Your fix is equivalent to the bottom of the three loops in my example, and yes it works. However, what I'm getting at is this: why doesn't the array passed in my middle example prevent the sequence executing, and thus the time value being read, until the loop is complete? In particular, if loop parallelism is disabled, it then does work as I expect.
I suspect the answer is some subtle optimisation that goes on. Attached is another example. In my view, the two time values should be the same (OK give or take a millisecond), as the flat sequences shouldn't be able to execute untill the associated FOR loops have finished and passed their output arrays on. However in the bottom case, the sequence runs right away. In the top case, adding the extra indicator has forced LabView to wait for the loop to complete before running the sequence - which is what wiring the array to the border of the sequence should have forced it to do anyway, in my opinion.

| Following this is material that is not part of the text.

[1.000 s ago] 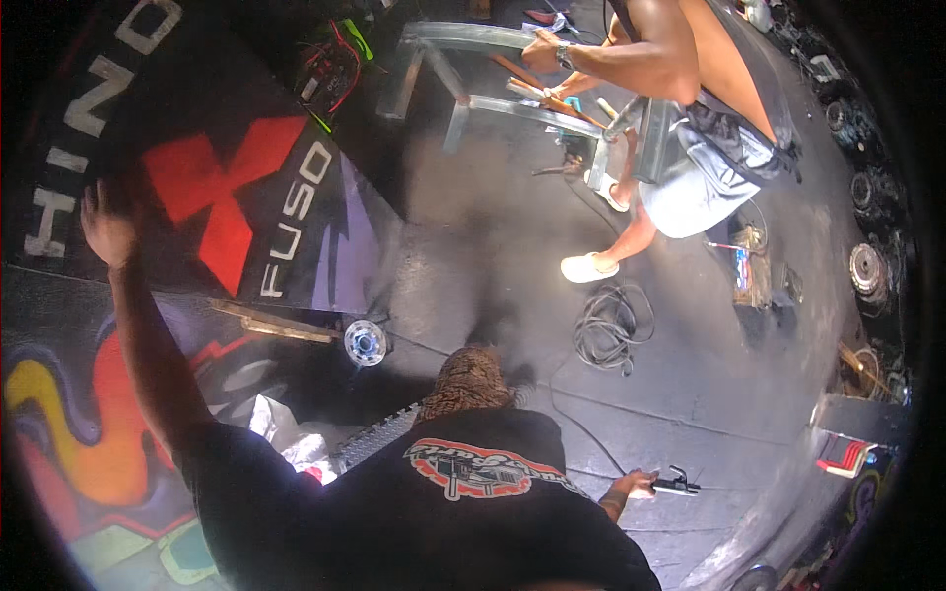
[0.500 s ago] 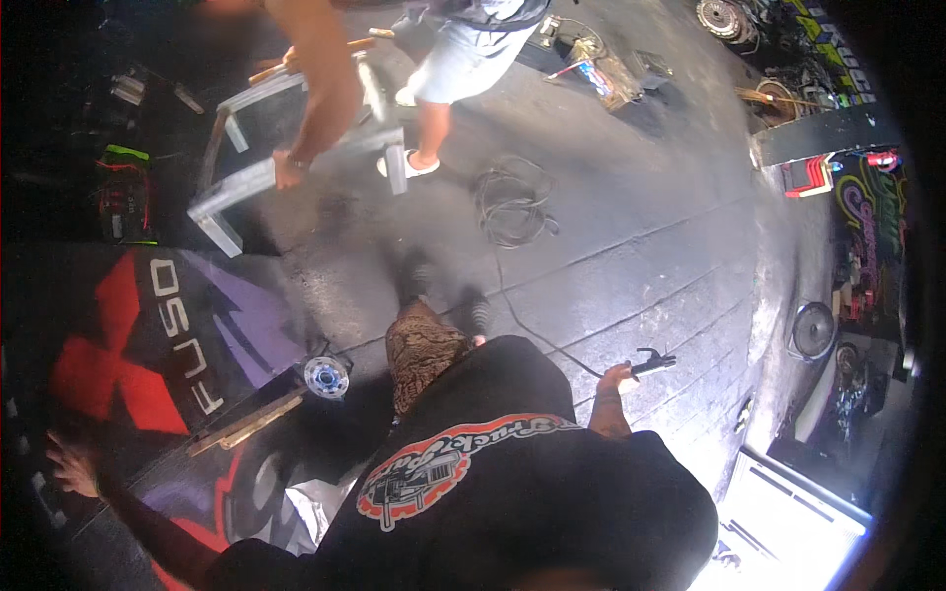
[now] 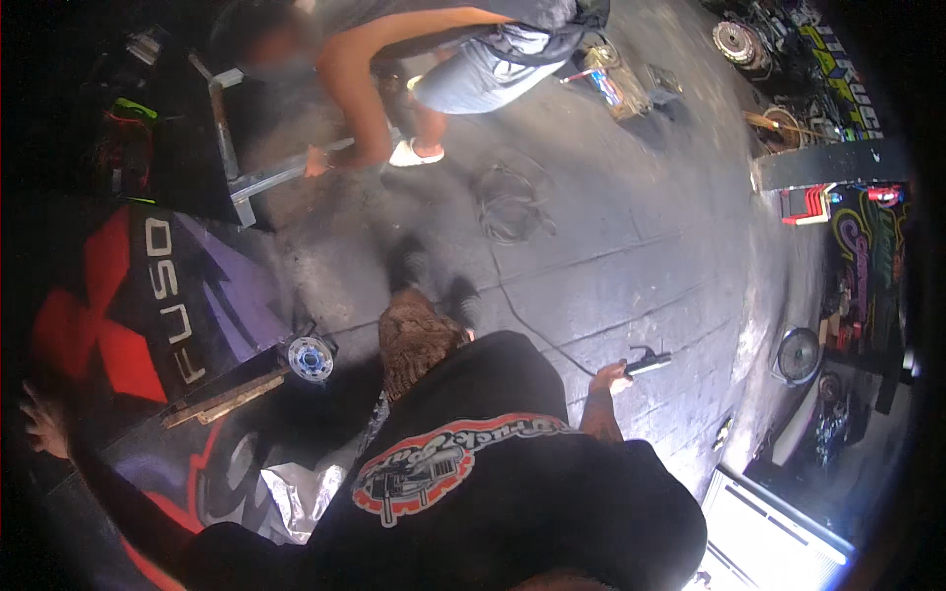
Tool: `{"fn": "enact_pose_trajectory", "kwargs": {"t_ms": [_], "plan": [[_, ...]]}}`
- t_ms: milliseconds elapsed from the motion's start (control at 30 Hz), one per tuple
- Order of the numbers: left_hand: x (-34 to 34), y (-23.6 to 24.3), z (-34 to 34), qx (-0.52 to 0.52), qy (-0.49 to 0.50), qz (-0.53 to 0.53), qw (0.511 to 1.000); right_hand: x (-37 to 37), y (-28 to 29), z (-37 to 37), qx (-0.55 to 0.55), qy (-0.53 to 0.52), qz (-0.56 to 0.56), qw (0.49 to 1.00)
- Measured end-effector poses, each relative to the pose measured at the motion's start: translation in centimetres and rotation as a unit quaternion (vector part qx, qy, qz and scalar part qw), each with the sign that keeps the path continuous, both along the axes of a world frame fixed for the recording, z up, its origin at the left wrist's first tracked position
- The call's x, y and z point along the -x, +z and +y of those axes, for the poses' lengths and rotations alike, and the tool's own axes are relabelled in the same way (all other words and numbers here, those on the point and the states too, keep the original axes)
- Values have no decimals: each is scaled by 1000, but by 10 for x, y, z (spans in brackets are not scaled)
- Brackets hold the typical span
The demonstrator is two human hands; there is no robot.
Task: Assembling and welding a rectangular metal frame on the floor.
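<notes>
My right hand [image 3: 609, 375] grips a welding electrode holder [image 3: 647, 363], held out to the right. Its dark cable [image 3: 512, 313] runs back across the floor to a loose coil [image 3: 512, 209]. Far to the left, my left hand [image 3: 45, 424] is stretched out with its fingers spread and nothing in it, near the painted panel [image 3: 123, 350]. Ahead, a co-worker [image 3: 473, 74] bends low, one hand [image 3: 316, 162] on a grey metal frame [image 3: 271, 177] at floor level. That person's body and arm hide part of the frame.
A clutch disc [image 3: 311, 360] and wooden strips [image 3: 225, 399] lie to my left, with a crumpled silver sheet [image 3: 304, 500] closer in. At right stand a round fan-like part [image 3: 797, 356] and a red stacked item [image 3: 808, 204]. More machine parts [image 3: 737, 43] sit at the far right.
The co-worker has bent lower, and the metal frame has tipped or come down toward the floor. My left hand shifts slightly left and up in view. My right hand keeps its hold.
</notes>
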State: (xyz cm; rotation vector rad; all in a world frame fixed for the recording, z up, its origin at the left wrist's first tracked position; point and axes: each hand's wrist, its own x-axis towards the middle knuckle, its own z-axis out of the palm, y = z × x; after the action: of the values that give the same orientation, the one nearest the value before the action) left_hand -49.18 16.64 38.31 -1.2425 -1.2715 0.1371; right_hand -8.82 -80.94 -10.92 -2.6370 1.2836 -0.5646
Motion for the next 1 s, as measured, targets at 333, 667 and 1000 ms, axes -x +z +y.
{"fn": "enact_pose_trajectory", "kwargs": {"t_ms": [333, 667, 1000], "plan": [[6, 0, -2, -11, -21, 29, 999, 10, 15, -4, -154, -52, -85, 983], [-36, 7, -37, 4, -70, -21, 997, 31, 19, -5, -128, -129, -54, 982], [-36, 9, -33, 7, -33, -15, 999, 38, -16, -17, -115, -88, -99, 984]]}}
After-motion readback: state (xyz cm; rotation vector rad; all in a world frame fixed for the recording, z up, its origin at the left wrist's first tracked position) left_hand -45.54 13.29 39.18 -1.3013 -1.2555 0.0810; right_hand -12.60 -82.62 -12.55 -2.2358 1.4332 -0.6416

The point is, changing from a simple FOR loop to a parallel one has changed how dataflow works, which seems a bit wrong to me.
cheers
John
07-06-2010 06:22 AM
07-07-2010 03:55 AM
Hi
Maybe it is one of the "wonders" of optimisation. It means one has to be careful when using the parallelism feature.

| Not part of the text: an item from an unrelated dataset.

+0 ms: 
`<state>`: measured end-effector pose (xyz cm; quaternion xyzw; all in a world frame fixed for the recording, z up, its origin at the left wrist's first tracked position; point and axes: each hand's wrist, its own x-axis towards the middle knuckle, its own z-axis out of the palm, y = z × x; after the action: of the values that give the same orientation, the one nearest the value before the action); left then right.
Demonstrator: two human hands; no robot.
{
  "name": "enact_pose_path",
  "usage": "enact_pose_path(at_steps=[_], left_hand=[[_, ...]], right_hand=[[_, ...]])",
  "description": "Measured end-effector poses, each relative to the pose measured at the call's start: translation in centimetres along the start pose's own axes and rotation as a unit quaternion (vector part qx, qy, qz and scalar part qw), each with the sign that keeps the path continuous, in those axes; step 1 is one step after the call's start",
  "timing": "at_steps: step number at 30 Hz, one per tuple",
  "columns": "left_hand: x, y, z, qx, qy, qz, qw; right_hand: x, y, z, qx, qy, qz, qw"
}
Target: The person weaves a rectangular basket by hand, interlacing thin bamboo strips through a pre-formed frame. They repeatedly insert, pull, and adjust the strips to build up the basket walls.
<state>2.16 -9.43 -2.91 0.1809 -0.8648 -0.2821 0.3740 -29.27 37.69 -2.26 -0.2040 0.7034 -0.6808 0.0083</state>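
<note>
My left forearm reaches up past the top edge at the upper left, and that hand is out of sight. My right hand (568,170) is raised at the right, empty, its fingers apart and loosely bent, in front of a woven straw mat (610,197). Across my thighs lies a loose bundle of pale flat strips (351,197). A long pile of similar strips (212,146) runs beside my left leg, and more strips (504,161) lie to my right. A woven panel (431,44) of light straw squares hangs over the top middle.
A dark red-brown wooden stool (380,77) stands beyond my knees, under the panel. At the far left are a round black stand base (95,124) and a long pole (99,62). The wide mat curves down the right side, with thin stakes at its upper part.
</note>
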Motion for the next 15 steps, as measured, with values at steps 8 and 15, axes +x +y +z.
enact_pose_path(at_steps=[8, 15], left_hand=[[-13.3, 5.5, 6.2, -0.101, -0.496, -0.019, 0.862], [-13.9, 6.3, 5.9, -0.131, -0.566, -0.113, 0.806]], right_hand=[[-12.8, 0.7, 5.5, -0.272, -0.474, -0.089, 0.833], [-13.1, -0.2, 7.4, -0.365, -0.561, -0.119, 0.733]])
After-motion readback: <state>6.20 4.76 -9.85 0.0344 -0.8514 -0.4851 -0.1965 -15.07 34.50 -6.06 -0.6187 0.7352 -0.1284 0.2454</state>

To be fair the Profile->Find Parallelizable Loops dialog does come up with:
"This For Loop may or may not be safe to parallelize. Warning(s):
- A node in the For Loop may have side effects."

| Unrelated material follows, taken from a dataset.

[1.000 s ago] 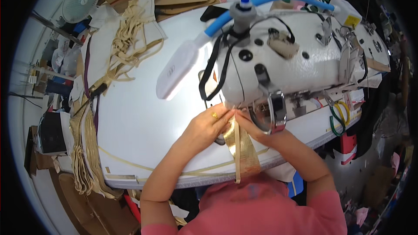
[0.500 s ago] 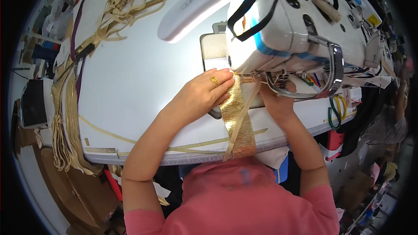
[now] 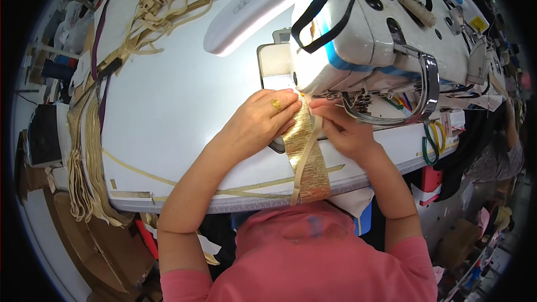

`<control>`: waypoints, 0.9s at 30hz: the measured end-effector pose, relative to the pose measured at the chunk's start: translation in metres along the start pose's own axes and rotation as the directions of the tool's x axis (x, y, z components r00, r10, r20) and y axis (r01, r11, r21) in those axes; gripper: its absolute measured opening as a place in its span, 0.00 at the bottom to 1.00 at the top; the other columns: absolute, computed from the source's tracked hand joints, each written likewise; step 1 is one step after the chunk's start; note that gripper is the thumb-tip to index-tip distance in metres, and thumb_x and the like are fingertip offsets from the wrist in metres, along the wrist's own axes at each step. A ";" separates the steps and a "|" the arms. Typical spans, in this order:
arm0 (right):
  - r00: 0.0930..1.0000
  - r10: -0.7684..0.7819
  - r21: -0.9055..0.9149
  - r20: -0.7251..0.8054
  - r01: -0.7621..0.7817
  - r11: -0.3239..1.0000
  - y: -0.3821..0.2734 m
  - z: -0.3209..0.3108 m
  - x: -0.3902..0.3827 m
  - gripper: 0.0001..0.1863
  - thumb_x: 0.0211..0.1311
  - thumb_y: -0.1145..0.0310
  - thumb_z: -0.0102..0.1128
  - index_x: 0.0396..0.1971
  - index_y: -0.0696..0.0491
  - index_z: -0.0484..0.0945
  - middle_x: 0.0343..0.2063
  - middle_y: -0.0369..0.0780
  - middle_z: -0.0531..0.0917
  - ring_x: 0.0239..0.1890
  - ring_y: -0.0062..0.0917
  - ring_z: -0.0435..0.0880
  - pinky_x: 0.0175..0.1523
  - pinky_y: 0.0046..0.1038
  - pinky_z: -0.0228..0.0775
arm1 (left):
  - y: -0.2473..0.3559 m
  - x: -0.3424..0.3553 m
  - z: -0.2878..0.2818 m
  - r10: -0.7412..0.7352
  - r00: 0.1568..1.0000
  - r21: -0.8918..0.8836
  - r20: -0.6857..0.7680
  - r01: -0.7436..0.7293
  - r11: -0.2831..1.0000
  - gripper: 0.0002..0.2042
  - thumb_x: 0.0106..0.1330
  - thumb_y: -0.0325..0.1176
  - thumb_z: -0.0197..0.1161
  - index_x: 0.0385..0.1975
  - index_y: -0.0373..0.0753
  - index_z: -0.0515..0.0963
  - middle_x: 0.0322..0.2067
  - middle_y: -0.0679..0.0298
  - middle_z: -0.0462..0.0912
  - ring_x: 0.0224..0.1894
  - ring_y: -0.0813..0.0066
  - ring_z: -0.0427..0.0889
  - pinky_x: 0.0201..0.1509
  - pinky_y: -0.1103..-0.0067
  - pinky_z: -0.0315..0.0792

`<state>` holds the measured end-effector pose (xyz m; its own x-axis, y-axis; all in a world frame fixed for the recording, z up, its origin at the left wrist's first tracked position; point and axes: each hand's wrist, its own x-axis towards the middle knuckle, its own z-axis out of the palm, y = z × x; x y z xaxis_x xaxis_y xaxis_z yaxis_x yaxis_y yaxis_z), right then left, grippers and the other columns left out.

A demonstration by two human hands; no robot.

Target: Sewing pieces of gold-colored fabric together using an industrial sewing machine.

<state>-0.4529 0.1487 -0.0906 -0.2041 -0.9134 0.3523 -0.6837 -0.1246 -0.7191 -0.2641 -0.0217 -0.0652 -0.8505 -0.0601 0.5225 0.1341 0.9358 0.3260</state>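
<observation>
My left hand (image 3: 260, 117), with a yellow ring, lies fingers extended on a shimmering gold fabric strip (image 3: 316, 176) beside the white sewing machine (image 3: 361, 36). A narrow beige tape (image 3: 306, 156) runs along the strip and hangs toward the front edge. Opposite, at the tape's upper end, my right hand (image 3: 347, 131) has bent fingers closed on it just below the machine, beside a curved metal guard (image 3: 430, 84). The needle area and some fingertips are hidden.
Tangled cream straps (image 3: 159, 8) and hanging bundles (image 3: 84, 179) lie at the table's (image 3: 151, 112) left. A pale elongated lamp (image 3: 249, 8) overhangs it. Green and yellow loops (image 3: 430, 142) sit right, near a red object (image 3: 430, 178). Another person (image 3: 498, 162) is at the far right.
The view has shifted since a second ago. In the last half second my right hand's fingers have come out from behind the guard toward the tape; my left hand has barely moved.
</observation>
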 end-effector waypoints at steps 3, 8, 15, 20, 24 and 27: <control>0.990 -0.104 -0.114 0.095 0.115 0.987 0.004 0.002 -0.003 0.13 0.59 0.82 0.65 0.44 0.56 0.82 0.47 0.40 0.85 0.51 0.33 0.83 0.56 0.30 0.75 | 0.000 0.002 -0.001 -0.009 1.000 -0.004 0.000 0.009 1.000 0.18 0.59 0.30 0.70 0.48 0.31 0.81 0.48 0.59 0.82 0.53 0.65 0.82 0.56 0.70 0.76; 0.980 -0.174 -0.156 0.098 0.188 0.970 -0.001 0.003 0.001 0.13 0.59 0.80 0.66 0.44 0.55 0.81 0.46 0.40 0.83 0.50 0.34 0.82 0.56 0.32 0.75 | 0.000 0.001 -0.002 -0.011 1.000 0.018 0.013 0.011 1.000 0.17 0.60 0.31 0.70 0.48 0.32 0.82 0.49 0.60 0.83 0.53 0.66 0.82 0.57 0.70 0.75; 0.962 -0.243 -0.278 0.128 0.270 0.922 -0.014 0.003 0.007 0.13 0.57 0.77 0.68 0.43 0.55 0.82 0.45 0.39 0.83 0.49 0.35 0.83 0.54 0.33 0.76 | -0.001 0.000 -0.001 -0.002 1.000 0.065 0.011 0.002 0.998 0.18 0.58 0.32 0.71 0.47 0.32 0.82 0.49 0.59 0.82 0.54 0.66 0.82 0.58 0.68 0.75; 0.977 -0.193 -0.240 0.091 0.210 0.948 -0.009 0.001 0.001 0.12 0.58 0.73 0.70 0.42 0.55 0.82 0.44 0.39 0.83 0.47 0.35 0.84 0.52 0.34 0.77 | 0.029 -0.016 -0.012 0.046 0.995 -0.064 0.088 -0.040 0.997 0.19 0.51 0.33 0.73 0.42 0.31 0.82 0.49 0.57 0.81 0.54 0.61 0.81 0.56 0.67 0.76; 0.990 -0.109 -0.081 -0.086 0.102 0.991 -0.019 -0.012 0.007 0.11 0.66 0.61 0.67 0.35 0.55 0.81 0.34 0.42 0.84 0.37 0.34 0.85 0.44 0.33 0.77 | 0.049 -0.027 -0.024 0.094 0.979 -0.093 0.183 -0.078 0.993 0.16 0.52 0.31 0.72 0.41 0.33 0.83 0.49 0.58 0.81 0.54 0.63 0.81 0.55 0.70 0.77; 0.980 -0.066 0.255 0.189 0.016 0.967 -0.026 -0.020 -0.001 0.30 0.70 0.38 0.53 0.32 0.55 0.82 0.30 0.40 0.84 0.32 0.33 0.83 0.38 0.30 0.73 | 0.053 -0.032 -0.022 0.130 0.975 -0.008 0.181 -0.131 0.991 0.21 0.51 0.29 0.73 0.47 0.34 0.82 0.52 0.58 0.80 0.56 0.61 0.81 0.54 0.69 0.78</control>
<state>-0.4483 0.1608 -0.0603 -0.0224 -0.9599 0.2796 -0.4860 -0.2339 -0.8421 -0.2184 0.0223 -0.0470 -0.9036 0.1260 0.4095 0.2483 0.9329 0.2608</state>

though it doesn't specify which node, or what side effects. Removing the delay (which I only put in to highlight execution order anyway) removes the warning.
Why did I cast the timer into I32 instead of U32? I had some problem in the past, but I forget what right now.
Ho hum. I'll be more wary of the handy parallel FOR loop feature in future - maybe just do it the hard way!
John
07-24-2010 03:03 AM
In case anybody is reading: I finally got around to sorting this out.
Apparently it's a known bug in LabView 2009. Fixed in the next version.
John
07-24-2010 04:03 AM
@camtest wrote:
Your fix is equivalent to the bottom of the three loops in my example
No, it's not. When benchmarking, you must wrap the initial timer in a sequence structure prior to the code you want to benchmark. In your examples, it's essentially paralleled with the process under test, and it could be called before that code executes, or even after.
02-04-2011 09:29 AM
Back to trying to optimise parallel for loops, and now with LV2010. It's a bit strange. See attached VIs. They're not useful as such; just a much reduced version of what I'm trying to do.
The "outer for parallelism" just runs the parallelism VI and tells how long it took. This is the VI I run each time.
On my machine, if I open both and also both their diagrams, and then run the "outer", it reports around 530ms.
The times in "parallelism" itself do what I'd expect: i.e. time 1 + time 2 = time 3; also time 3 = that reported by the outer.
Now configure iteration parallelism in the "parallelism" VI, with one instance and one worker. Run the outer VI - it's about the same (good!).
Two instances and one worker - run the outer VI - a bit slower? (say, 610ms)
More interestingly, time 1 + time 2 != time 3? If time 1 and time 2 are reported, what more is there to do in the middle frame before moving on to the next frame in the sequence?
Two instances and two workers - slower again (800ms) and it gets slower the more times I run it (up to 1600ms after ten runs). Sometimes it slows down quite quickly, other times it runs fine for a few runs.
Turn off parallelism, run the outer VI once more. Now it takes 1300ms, but at least the times add up once more.
Save to disk, close LabView (which takes an age - maybe 15 seconds). Reload, rerun, and we're back to 600ms again.
The point of all this? I'm trying to optimise some number crunching. However I'm struggling to separate the difference I may make by changing the code, and the difference I get from running the code several times. Any suggestions how to get some more repeatable results?
thanks
John
Machine is dual core centrino Dell laptop. 4gb RAM (3gb accessible). Win7 / 32bit. LV2010.
I've seen similar behaviour on another - desktop - machine (core i7, 4gb, Win7/32bit, LV2010).